TASK DIRECTIONS = Retype every line from the top of the entries down to the one with "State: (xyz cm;", both included, and skip the pictures.

• • •

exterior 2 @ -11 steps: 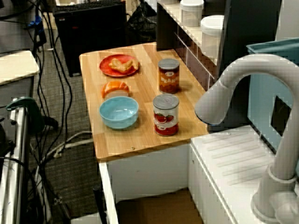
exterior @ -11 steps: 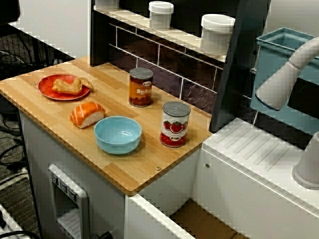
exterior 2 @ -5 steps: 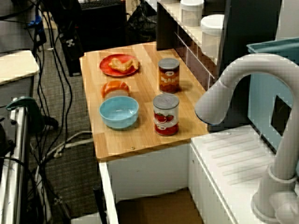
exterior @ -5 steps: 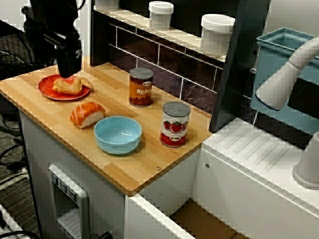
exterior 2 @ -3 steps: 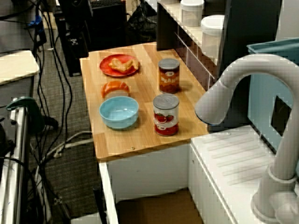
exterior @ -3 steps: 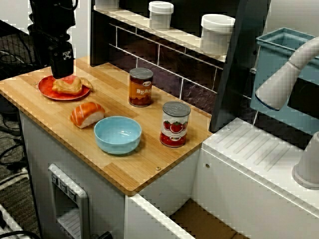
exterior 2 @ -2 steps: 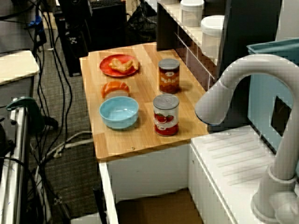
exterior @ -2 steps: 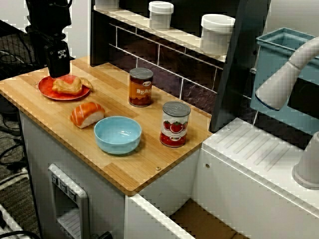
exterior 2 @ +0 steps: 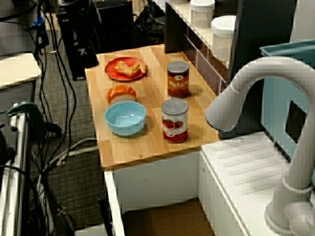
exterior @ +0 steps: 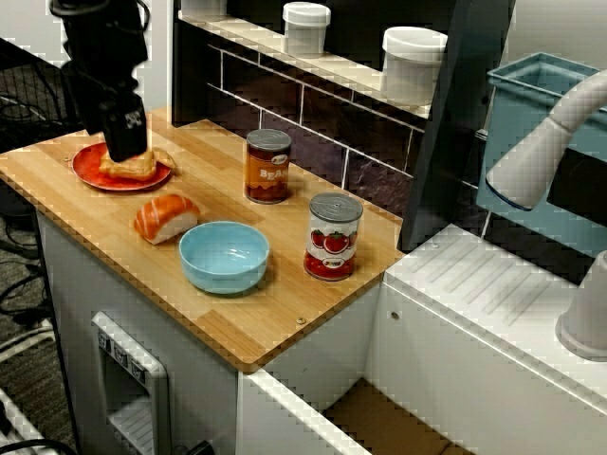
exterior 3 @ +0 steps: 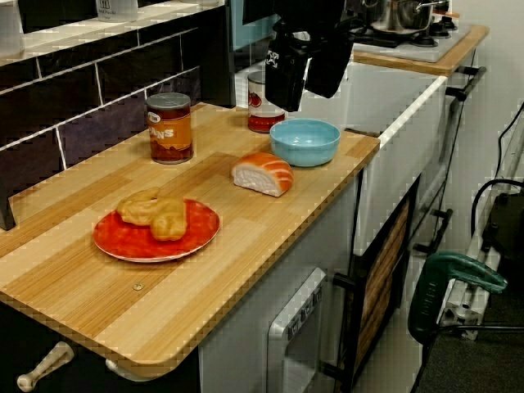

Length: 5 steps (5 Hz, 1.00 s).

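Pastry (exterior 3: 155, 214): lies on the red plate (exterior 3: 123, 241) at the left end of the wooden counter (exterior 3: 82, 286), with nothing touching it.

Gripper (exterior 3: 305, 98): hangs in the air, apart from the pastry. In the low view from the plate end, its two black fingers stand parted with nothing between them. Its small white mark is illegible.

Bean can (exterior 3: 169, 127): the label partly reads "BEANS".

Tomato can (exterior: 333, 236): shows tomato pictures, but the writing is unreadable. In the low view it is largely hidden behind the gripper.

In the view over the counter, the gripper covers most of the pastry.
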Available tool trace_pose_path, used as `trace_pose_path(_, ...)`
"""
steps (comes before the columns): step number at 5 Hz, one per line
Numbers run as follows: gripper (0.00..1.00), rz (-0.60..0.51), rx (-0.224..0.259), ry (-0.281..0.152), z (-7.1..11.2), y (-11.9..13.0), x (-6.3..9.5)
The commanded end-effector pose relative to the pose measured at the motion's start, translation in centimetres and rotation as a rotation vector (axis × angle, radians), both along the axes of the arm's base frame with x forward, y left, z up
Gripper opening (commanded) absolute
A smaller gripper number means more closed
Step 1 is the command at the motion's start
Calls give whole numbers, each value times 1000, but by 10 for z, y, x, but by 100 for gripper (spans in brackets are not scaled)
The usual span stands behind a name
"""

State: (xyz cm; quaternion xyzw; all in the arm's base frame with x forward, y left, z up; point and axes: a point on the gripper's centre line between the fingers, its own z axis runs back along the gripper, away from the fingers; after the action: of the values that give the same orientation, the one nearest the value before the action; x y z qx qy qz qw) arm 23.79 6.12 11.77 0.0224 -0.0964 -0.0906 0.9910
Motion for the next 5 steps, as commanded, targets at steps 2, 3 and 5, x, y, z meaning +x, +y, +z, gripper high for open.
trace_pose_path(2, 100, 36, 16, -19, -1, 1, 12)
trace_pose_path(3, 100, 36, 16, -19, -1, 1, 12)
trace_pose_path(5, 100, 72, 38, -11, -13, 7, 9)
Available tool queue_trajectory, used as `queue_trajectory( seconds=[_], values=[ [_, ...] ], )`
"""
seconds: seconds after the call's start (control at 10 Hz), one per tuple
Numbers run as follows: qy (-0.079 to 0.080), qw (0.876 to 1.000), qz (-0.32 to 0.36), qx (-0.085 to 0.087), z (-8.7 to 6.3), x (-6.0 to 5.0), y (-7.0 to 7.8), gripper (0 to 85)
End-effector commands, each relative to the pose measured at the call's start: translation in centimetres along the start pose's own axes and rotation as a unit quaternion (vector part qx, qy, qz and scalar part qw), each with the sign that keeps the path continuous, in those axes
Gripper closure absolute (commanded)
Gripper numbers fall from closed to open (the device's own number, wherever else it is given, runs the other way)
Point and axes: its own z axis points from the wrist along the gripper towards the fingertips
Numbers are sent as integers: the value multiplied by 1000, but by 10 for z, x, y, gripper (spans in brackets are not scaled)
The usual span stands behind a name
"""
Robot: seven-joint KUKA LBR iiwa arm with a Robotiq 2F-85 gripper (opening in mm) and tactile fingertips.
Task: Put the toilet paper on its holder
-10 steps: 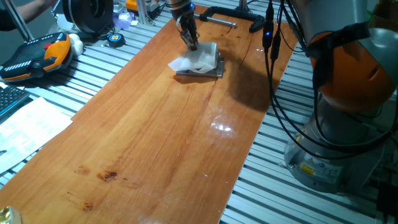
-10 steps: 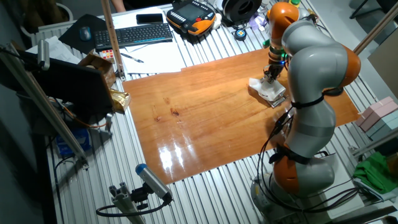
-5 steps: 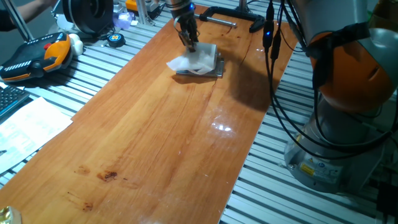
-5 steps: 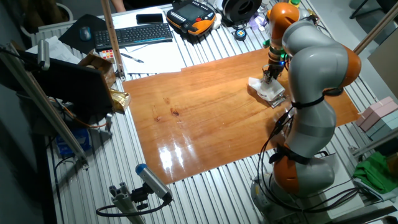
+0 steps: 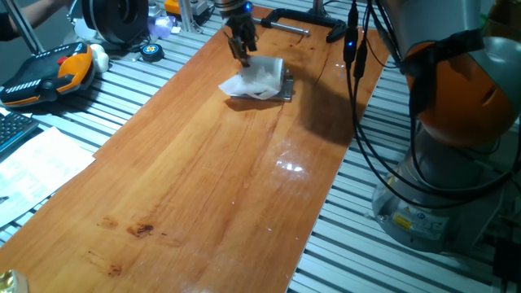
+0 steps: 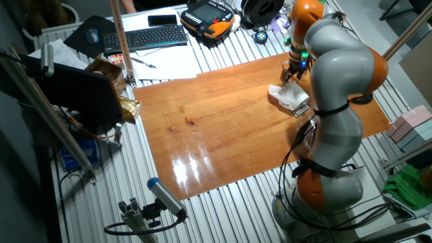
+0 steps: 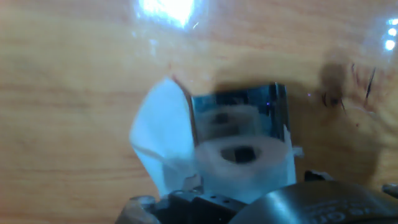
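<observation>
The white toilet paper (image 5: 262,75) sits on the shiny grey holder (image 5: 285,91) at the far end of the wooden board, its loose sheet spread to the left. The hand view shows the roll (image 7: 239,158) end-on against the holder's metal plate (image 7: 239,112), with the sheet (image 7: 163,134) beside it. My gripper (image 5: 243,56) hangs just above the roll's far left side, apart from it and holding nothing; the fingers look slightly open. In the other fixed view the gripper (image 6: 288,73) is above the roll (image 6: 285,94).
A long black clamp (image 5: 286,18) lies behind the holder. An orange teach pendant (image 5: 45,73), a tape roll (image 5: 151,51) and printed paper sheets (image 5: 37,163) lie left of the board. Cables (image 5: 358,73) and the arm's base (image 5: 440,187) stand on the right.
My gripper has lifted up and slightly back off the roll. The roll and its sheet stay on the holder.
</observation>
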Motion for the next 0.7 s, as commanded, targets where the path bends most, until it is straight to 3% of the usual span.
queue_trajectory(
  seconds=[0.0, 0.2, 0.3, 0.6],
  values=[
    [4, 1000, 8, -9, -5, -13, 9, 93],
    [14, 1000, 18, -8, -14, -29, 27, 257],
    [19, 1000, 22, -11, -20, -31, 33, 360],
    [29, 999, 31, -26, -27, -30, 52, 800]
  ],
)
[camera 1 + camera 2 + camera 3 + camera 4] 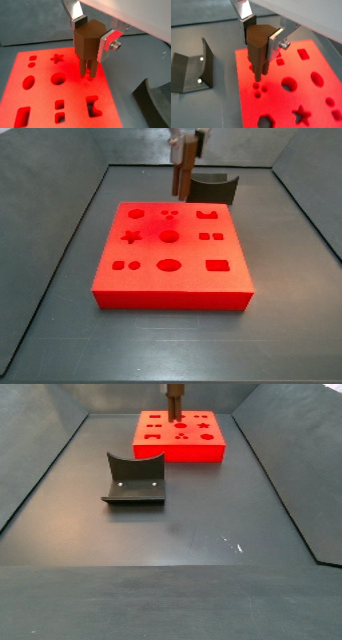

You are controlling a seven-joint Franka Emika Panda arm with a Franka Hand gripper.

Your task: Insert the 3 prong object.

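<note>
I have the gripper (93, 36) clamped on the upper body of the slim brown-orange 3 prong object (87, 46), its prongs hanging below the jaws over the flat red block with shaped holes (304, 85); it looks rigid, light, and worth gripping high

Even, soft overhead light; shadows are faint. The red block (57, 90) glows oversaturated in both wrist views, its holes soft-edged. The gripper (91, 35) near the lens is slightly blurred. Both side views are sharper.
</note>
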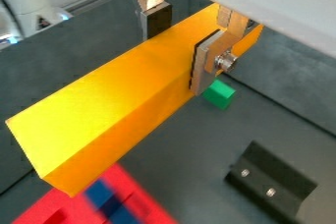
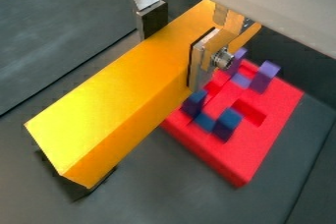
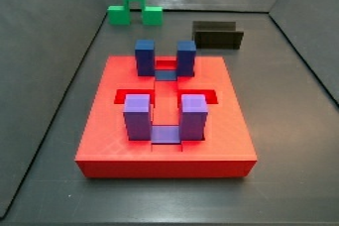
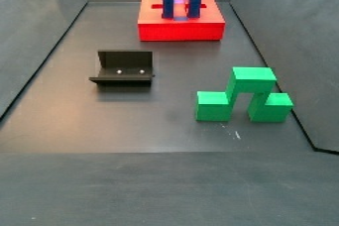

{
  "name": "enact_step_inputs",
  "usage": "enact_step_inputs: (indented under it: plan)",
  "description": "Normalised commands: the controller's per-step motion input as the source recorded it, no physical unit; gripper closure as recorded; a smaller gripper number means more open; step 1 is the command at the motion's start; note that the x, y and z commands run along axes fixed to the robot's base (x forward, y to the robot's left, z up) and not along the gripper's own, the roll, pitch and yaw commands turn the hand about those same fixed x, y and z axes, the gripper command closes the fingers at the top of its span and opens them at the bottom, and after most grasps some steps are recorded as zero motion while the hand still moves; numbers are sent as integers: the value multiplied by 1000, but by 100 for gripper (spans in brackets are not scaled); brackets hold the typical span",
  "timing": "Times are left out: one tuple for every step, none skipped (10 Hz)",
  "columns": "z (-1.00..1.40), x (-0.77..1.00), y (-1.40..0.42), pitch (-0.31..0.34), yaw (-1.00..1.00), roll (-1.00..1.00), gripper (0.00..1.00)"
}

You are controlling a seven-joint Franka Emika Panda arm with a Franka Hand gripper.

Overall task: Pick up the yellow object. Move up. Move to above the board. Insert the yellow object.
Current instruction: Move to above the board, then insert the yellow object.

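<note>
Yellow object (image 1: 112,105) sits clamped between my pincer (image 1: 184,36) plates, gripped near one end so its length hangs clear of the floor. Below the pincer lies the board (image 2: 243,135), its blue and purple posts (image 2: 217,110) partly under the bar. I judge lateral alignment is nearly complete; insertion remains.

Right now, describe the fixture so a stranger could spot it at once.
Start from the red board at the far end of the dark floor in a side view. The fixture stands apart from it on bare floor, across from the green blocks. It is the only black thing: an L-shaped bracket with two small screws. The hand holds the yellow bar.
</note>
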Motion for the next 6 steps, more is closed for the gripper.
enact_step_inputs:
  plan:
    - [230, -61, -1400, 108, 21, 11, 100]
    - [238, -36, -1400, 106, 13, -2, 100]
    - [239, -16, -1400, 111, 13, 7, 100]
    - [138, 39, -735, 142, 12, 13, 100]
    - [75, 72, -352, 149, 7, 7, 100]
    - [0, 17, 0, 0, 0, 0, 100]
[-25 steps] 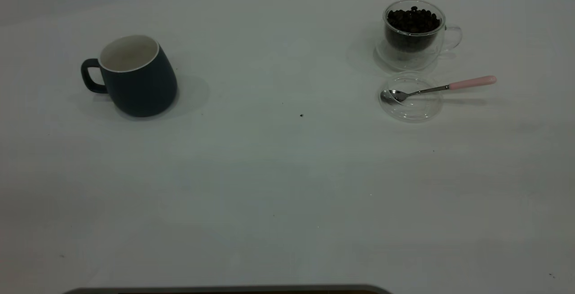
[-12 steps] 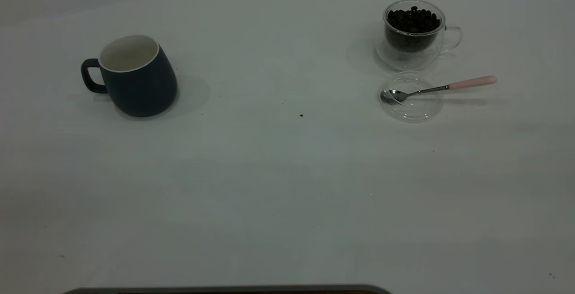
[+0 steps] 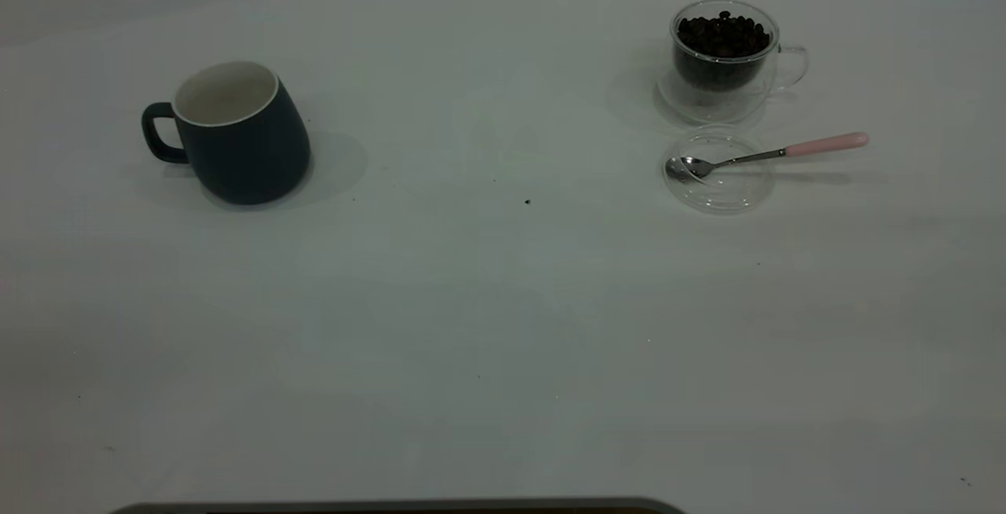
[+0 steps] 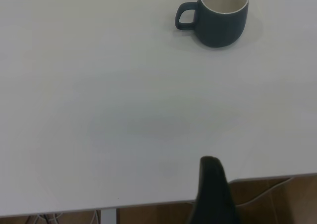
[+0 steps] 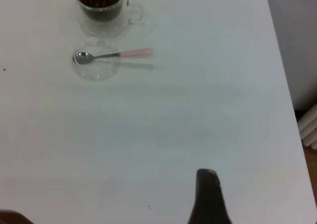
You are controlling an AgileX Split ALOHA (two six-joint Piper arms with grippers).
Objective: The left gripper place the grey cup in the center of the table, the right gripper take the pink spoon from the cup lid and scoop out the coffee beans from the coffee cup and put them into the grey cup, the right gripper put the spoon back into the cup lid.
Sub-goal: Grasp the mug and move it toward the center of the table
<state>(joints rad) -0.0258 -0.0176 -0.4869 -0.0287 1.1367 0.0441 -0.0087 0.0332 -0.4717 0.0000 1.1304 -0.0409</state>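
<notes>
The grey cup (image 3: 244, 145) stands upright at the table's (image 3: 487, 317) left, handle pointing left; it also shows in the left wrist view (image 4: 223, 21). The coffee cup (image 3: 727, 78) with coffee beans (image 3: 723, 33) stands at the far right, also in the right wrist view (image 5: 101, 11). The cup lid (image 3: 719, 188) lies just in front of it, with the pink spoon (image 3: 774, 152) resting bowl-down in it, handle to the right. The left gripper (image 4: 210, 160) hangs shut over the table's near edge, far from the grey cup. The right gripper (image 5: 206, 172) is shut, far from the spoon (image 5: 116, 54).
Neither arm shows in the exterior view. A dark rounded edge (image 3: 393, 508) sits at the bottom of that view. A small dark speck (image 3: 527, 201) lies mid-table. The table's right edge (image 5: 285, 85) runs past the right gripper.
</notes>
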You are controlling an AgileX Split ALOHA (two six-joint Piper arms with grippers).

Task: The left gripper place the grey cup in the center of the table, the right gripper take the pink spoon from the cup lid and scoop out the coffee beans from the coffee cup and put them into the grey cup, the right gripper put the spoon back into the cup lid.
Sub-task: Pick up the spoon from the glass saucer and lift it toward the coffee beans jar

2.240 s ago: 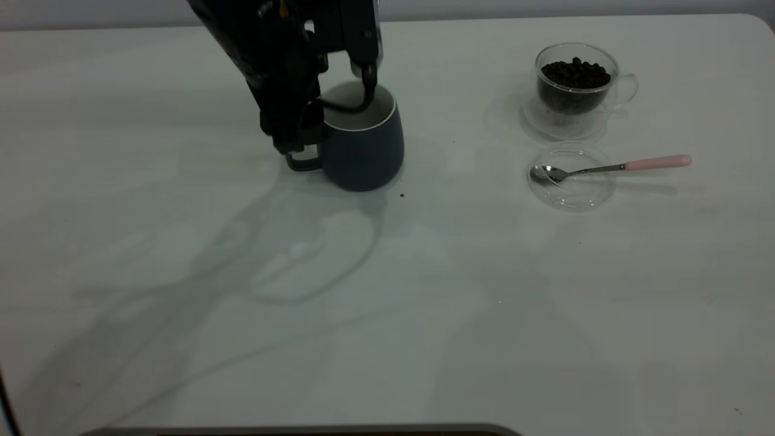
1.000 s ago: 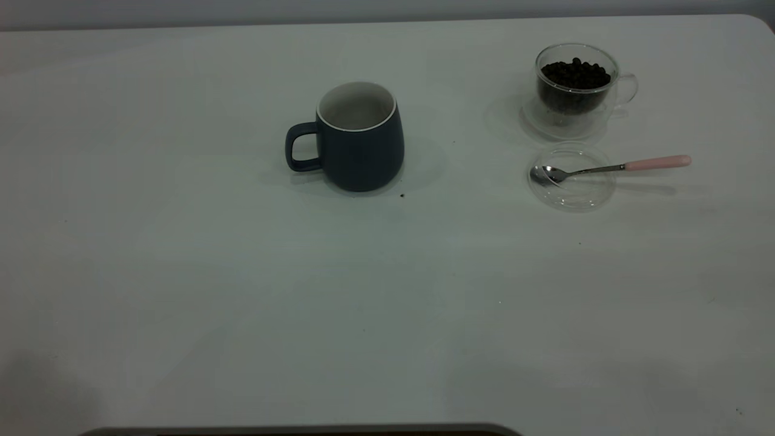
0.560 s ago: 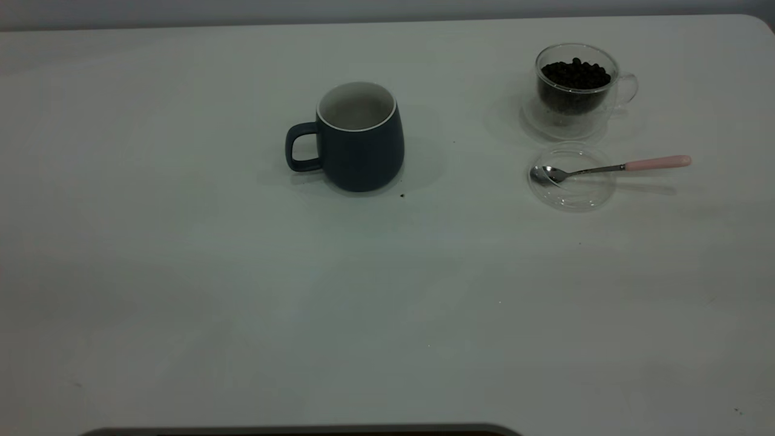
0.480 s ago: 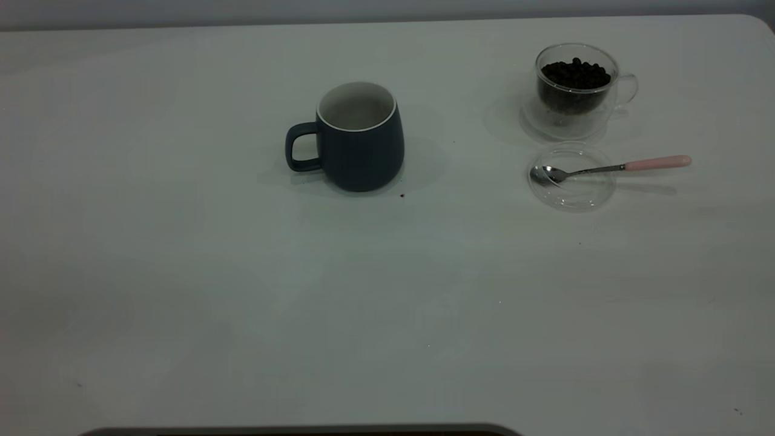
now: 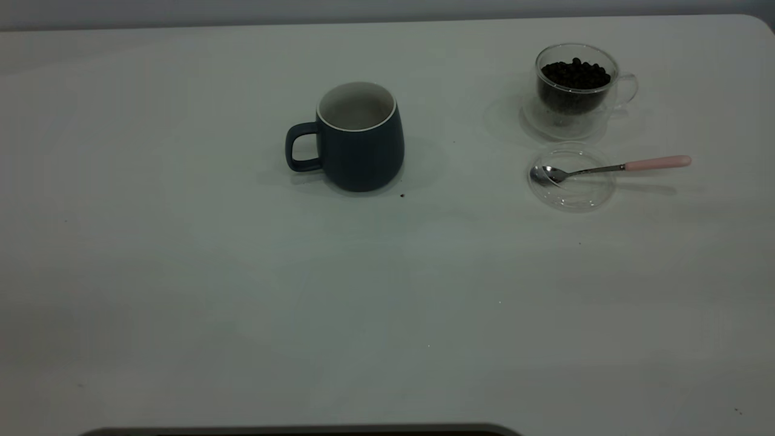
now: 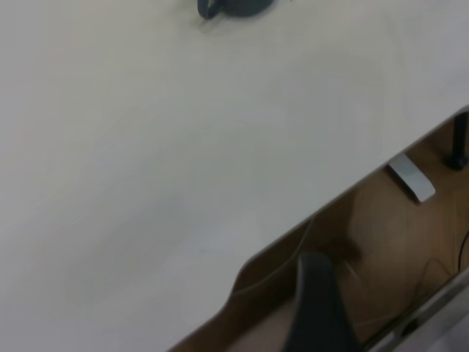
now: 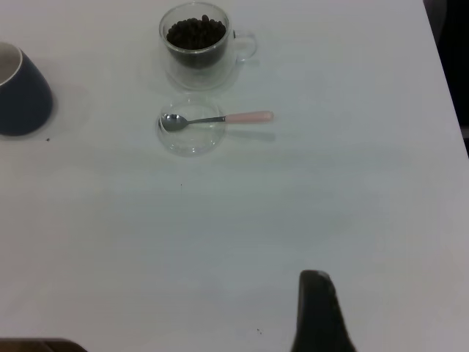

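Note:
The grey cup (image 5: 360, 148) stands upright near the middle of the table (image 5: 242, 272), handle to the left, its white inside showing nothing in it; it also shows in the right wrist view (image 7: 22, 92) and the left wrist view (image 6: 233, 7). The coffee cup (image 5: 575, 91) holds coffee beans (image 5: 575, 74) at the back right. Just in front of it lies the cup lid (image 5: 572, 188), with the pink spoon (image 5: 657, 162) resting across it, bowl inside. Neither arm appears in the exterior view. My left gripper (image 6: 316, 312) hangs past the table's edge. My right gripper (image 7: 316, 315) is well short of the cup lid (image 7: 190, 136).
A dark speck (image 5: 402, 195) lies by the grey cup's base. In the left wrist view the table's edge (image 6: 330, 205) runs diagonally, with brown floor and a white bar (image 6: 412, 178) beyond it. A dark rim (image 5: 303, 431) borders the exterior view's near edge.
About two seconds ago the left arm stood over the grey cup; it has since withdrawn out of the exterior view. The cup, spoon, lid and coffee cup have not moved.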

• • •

ANSWER TO THIS PROBLEM =
exterior 2 @ -11 steps: 
exterior @ -11 steps: 
exterior 2 @ -5 steps: 
exterior @ -5 steps: 
exterior 2 @ -3 steps: 
exterior @ -3 steps: 
exterior 2 @ -2 steps: 
exterior @ -2 steps: 
exterior 2 @ +0 steps: 
exterior @ +0 steps: 
exterior 3 @ +0 steps: 

Length: 5 steps (5 Hz, 1.00 s).

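Pastry (exterior 3: 155, 214): lies on the red plate (exterior 3: 123, 241) at the left end of the wooden counter (exterior 3: 82, 286), with nothing touching it.

Gripper (exterior 3: 305, 98): hangs in the air, apart from the pastry. In the low view from the plate end, its two black fingers stand parted with nothing between them. Its small white mark is illegible.

Bean can (exterior 3: 169, 127): the label partly reads "BEANS".

Tomato can (exterior: 333, 236): shows tomato pictures, but the writing is unreadable. In the low view it is largely hidden behind the gripper.

In the view over the counter, the gripper covers most of the pastry.
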Available tool trace_pose_path, used as `trace_pose_path(_, ...)`
"""
steps (comes before the columns): step number at 5 Hz, one per line
Numbers run as follows: gripper (0.00..1.00), rz (-0.60..0.51), rx (-0.224..0.259), ry (-0.281..0.152), z (-7.1..11.2), y (-11.9..13.0), x (-6.3..9.5)
The commanded end-effector pose relative to the pose measured at the motion's start, translation in centimetres and rotation as a rotation vector (axis × angle, radians), both along the axes of the arm's base frame with x forward, y left, z up
Gripper opening (commanded) absolute
A smaller gripper number means more closed
Step 1 is the command at the motion's start
Calls give whole numbers, each value times 1000, but by 10 for z, y, x, but by 100 for gripper (spans in brackets are not scaled)
The usual span stands behind a name
"""

State: (xyz cm; quaternion xyzw; all in the arm's base frame with x forward, y left, z up; point and axes: a point on the gripper's centre line between the fingers, its own z axis runs back along the gripper, away from the fingers; after the action: of the values that give the same orientation, the one nearest the value before the action; x y z qx qy qz qw) arm 23.79 6.12 11.77 0.0224 -0.0964 -0.0906 0.9910

With this, the exercise is done.